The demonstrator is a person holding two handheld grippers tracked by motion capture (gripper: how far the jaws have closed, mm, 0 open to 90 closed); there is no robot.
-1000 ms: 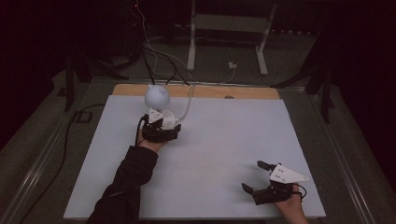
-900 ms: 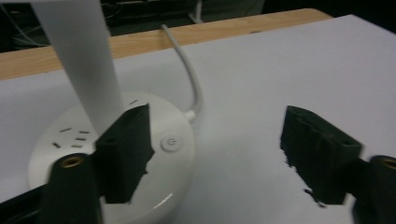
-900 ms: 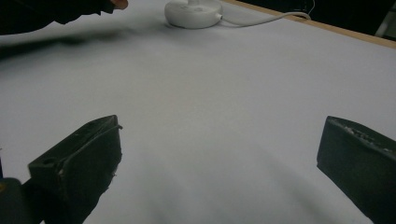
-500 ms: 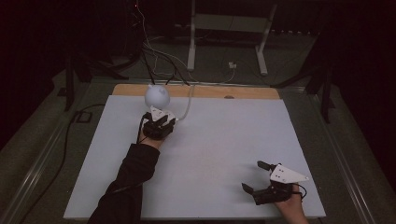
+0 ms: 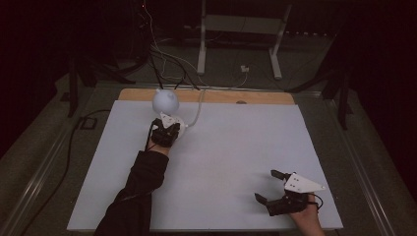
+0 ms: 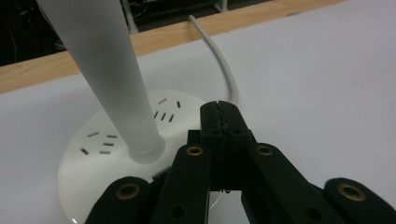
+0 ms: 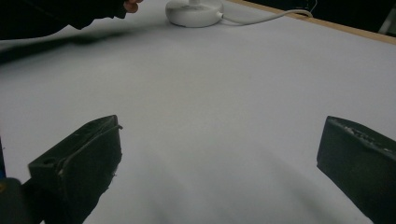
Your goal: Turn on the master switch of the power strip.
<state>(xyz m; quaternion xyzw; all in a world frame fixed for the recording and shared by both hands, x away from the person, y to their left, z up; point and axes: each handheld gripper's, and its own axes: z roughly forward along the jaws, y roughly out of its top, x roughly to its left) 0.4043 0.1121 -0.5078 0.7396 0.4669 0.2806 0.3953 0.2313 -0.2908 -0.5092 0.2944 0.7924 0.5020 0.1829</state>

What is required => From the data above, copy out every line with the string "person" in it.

Result of the exercise =>
The demonstrator is a person holding two handheld grippers tracked by motion capture (gripper: how far the jaws have closed, mm, 0 open to 90 closed); there is no robot.
<state>(xyz m; quaternion xyzw; all in a world frame fixed for the recording and shared by both hands, x away from the person, y to their left, z up; point and axes: each handheld gripper's, and its own axes: z roughly forward along the jaws, y roughly out of its top, x roughly to its left) 0.4043 0.1121 -0.5078 0.7396 0.4669 0.2806 0.3953 0.2313 -0.2908 -0.5092 0.2944 0.7924 0.5020 0.1829</state>

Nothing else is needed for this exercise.